Сразу — гроза будто надвигается, электричество атмосферное ажно потрескивает. Чуть не искры, синеватые такие, мухами туалетными по двору промеж людей. Напряжение! Кажется, будто вот сейчас бахнет глухо, молнией шарахнет, и всё закончится. Прольётся дождём истерика, ужас этот, и снова — как всегда. Только облегчение у людей и природы.

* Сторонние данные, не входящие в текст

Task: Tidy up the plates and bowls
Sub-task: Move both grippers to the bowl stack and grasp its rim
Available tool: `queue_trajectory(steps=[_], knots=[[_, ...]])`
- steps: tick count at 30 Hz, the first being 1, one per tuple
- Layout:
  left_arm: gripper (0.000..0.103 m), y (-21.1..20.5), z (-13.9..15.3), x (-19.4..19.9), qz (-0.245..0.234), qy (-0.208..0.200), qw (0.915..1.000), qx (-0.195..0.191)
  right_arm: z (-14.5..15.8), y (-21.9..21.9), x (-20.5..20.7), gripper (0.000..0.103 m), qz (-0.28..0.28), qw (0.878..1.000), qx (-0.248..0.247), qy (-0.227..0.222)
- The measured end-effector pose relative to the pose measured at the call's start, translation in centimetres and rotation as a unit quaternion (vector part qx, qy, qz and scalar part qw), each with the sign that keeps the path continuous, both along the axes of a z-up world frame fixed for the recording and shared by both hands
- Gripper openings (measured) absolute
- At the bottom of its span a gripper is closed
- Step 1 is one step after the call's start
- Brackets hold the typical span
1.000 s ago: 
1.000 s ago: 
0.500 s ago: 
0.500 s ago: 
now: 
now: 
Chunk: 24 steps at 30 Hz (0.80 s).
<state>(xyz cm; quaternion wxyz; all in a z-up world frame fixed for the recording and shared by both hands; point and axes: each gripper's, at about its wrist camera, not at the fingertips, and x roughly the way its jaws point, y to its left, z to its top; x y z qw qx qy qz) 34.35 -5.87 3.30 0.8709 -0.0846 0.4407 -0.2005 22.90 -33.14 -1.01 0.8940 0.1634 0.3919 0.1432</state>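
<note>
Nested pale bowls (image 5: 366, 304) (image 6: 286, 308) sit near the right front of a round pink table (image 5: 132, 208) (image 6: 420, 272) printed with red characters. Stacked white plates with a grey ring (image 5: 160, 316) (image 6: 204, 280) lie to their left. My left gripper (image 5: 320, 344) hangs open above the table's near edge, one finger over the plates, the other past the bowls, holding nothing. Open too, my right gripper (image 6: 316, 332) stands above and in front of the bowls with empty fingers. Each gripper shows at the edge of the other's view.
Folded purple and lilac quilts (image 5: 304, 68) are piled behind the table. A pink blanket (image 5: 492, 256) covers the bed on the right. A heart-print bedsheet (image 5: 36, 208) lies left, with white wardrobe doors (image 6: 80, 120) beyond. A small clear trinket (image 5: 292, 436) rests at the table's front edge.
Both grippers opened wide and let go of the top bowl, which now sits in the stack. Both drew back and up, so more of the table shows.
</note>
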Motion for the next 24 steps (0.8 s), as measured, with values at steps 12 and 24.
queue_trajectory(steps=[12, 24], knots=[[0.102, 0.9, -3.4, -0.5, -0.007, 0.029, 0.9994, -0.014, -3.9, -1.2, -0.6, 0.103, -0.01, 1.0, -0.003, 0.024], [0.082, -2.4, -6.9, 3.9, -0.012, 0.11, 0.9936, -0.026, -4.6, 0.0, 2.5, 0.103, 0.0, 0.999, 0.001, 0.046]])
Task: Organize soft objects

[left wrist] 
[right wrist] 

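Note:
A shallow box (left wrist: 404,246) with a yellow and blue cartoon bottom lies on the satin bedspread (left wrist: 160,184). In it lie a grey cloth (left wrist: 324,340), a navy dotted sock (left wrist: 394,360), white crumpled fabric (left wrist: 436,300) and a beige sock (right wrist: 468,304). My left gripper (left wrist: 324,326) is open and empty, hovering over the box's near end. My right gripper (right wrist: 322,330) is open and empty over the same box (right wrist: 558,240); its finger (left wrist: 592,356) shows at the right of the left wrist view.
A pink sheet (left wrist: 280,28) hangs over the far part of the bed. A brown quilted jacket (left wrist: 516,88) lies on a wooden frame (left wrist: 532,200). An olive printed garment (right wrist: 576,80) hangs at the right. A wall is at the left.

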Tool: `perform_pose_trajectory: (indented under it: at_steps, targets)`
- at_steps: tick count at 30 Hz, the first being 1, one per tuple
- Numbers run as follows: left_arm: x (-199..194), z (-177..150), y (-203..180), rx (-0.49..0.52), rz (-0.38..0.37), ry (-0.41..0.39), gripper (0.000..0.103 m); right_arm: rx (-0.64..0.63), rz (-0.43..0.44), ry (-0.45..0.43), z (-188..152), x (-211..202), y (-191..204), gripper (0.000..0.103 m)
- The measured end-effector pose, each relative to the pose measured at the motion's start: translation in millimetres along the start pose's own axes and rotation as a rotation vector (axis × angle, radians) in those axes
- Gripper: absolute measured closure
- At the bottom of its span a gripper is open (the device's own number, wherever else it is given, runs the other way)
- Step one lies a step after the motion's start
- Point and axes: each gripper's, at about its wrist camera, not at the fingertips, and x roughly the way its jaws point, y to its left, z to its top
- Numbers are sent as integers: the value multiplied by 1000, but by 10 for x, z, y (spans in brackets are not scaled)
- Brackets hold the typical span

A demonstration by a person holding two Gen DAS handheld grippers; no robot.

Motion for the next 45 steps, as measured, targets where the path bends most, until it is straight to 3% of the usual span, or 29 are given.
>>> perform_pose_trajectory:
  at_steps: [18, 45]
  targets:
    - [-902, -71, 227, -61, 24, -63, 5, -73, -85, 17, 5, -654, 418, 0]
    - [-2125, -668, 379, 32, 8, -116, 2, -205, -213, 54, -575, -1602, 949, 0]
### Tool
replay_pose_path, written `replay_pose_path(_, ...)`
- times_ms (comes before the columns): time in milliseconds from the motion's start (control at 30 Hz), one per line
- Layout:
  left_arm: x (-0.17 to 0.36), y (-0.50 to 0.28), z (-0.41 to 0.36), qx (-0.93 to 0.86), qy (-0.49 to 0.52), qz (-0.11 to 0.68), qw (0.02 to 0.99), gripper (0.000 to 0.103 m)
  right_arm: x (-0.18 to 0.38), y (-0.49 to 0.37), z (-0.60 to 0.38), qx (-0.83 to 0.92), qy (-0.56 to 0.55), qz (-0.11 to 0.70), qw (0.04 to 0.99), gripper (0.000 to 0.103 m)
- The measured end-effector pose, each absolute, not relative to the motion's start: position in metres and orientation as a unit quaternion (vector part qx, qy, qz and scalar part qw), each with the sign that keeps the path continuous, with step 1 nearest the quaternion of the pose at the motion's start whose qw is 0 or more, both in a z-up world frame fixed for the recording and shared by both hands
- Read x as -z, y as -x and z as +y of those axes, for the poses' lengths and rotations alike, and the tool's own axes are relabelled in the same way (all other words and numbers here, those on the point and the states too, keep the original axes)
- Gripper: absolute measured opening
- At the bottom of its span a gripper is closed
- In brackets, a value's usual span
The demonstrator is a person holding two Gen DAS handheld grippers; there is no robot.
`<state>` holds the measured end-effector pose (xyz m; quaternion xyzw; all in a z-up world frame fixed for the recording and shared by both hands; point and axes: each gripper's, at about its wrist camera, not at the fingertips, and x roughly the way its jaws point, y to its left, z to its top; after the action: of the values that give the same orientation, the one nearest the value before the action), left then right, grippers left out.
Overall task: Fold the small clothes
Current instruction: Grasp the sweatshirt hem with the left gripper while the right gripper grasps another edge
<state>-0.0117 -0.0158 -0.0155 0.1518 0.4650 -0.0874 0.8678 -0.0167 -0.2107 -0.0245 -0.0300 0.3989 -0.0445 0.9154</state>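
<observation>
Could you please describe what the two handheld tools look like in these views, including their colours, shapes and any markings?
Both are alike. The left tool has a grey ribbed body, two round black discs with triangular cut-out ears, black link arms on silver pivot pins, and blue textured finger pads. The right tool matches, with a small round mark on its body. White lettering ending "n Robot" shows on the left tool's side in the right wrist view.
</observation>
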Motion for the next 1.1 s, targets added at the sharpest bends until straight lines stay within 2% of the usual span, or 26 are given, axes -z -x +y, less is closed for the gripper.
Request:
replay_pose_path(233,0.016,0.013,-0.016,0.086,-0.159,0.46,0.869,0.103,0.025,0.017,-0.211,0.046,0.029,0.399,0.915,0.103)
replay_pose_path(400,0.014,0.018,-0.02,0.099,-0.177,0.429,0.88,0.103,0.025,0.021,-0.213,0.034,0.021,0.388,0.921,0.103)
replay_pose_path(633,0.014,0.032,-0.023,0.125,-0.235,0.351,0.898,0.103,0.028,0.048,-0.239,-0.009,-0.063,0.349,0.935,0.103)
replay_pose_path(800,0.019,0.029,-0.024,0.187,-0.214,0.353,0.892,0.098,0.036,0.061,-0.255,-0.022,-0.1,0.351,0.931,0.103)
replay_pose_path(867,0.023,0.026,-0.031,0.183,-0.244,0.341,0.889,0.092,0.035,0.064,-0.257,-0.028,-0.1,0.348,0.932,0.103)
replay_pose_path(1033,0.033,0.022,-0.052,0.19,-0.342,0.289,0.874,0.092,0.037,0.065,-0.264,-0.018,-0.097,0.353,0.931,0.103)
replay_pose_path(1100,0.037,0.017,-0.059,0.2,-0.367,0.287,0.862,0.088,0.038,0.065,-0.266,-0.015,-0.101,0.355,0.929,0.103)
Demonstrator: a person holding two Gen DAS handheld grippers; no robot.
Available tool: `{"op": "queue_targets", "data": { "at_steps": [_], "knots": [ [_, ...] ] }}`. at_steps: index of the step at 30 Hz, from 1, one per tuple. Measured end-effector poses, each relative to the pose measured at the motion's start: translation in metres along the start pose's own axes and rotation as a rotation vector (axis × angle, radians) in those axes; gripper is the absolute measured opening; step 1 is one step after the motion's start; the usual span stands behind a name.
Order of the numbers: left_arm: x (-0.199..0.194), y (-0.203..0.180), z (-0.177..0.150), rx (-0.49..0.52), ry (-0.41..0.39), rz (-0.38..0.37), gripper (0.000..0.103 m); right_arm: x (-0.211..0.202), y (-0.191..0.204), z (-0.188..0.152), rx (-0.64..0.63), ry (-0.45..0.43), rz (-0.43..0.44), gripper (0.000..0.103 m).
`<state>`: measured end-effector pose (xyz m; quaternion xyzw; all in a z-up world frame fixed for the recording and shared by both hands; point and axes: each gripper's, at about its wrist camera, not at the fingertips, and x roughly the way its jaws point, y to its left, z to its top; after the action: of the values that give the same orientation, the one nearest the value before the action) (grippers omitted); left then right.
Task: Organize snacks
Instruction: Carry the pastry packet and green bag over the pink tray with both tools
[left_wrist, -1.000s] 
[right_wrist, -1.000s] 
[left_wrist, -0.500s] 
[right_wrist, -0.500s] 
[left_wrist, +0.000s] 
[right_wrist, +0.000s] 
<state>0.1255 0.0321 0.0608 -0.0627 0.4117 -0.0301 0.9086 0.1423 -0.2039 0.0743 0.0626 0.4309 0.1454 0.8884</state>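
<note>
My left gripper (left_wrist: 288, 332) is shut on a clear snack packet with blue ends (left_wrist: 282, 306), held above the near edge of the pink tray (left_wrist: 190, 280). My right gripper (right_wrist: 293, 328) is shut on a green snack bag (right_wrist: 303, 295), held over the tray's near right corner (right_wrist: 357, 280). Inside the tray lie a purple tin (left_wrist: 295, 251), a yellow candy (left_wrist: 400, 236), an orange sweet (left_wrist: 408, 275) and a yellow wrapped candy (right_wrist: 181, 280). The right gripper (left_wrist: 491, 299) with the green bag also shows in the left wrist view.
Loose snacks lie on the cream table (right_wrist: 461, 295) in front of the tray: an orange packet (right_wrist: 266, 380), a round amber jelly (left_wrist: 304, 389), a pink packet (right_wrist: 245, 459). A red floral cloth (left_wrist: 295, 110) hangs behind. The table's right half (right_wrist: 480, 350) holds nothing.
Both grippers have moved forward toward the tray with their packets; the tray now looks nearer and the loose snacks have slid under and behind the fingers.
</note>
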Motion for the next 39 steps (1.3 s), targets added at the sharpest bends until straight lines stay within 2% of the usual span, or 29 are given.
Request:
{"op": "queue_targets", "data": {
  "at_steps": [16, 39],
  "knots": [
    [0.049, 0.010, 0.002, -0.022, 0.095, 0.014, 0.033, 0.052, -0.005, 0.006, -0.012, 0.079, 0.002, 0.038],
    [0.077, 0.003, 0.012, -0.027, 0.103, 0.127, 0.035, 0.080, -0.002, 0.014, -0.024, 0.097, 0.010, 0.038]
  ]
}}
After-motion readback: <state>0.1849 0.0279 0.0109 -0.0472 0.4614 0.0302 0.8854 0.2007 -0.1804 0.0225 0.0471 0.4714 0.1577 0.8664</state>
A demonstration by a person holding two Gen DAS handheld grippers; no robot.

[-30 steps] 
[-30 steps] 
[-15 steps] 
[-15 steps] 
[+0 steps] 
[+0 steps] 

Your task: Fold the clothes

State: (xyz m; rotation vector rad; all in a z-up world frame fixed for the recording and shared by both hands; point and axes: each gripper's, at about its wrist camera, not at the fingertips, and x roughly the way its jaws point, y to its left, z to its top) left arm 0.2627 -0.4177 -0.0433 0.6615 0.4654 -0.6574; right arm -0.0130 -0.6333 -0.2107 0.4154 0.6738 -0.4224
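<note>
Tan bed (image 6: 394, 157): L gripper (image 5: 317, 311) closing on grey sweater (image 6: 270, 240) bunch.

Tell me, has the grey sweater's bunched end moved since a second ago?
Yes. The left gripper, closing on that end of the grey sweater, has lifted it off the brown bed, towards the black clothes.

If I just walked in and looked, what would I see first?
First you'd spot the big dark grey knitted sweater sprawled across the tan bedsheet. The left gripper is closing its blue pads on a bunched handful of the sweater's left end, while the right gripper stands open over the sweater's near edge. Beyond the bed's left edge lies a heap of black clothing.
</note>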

А нет, только хуже. Каждый раз. Снова хозяйки ищут себе дело, снова мужчины латают крышу и по десятому разу переставляют мебель. Только лица всё напряжённей.
Кричат иногда разное через дворы.
— Эстэ-эр! Эстэ-эр! Жива ещё!?
— Не дождётесь!
И смех надрывный, через силу, от которого мурашки размером с тараканов. Но, как и все, тяну губы в улыбке. Йумор!
Санька рисует исступлённо, да не эту инфернальную атмосферу, проступающую в нашем дворе с иных планов. На полотне медленно, но верно проявляется Дюковский парк и матч футбольный. Кисточкой своей он будто не наносит мазки краски, а напротив — лишнее смывает. Смазывает.
Лицо совершенно нездешнее, светлое… просветлённое. На полотне проступает жизнь, которой у нас может и не быть. Яркая, с навечно застывшим на полотне движением, когда кажется — отвернись, и фигурки на поле продолжат исторический матч.
Моргнёшь, и недорисованные фигурки на поле двигаются, стремясь попасть на полотно всей своей большой и дружной компанией. Сами будто под кисточку прыгают, проявляясь на полотне.
Мишка с Фирой стрекочут машинкой в комнатушке. Делом заняты! Фира взбудоражена до полной лихорадочности. Учится!
Кроит под наблюдением брата. Экспериментирует! Ох и попортит недешёвой ткани… но пусть! Лучше уж так.
У неё сейчас вдохновение, творческий полёт. Полёт через ужас, н-да…
Мишка тоже весь при деле. Важный! Давно ли сам учеником был? А тут нате — учит! И получается ведь. Талант!
— Аааа! Да што эта за жизнь такая! — во двор выскакивает полная растрёпанная женщина. Чёрные с проседью волосы выбились из-под платка жирными змеями, струятся по плечам и спине, одутловатое лицо страдальчески искажено, — Лучше и не жить вовсе, чем жить так! Не жизнь, а сплошные страдания, с самого рождения и до смерти!
Завывая, она начинает рвать на себе одежду и заламывать руки, истерически хохоча. Внезапно прервавшись, она убегает в дом, штобы вернуться с шаткой горой посуды в руках.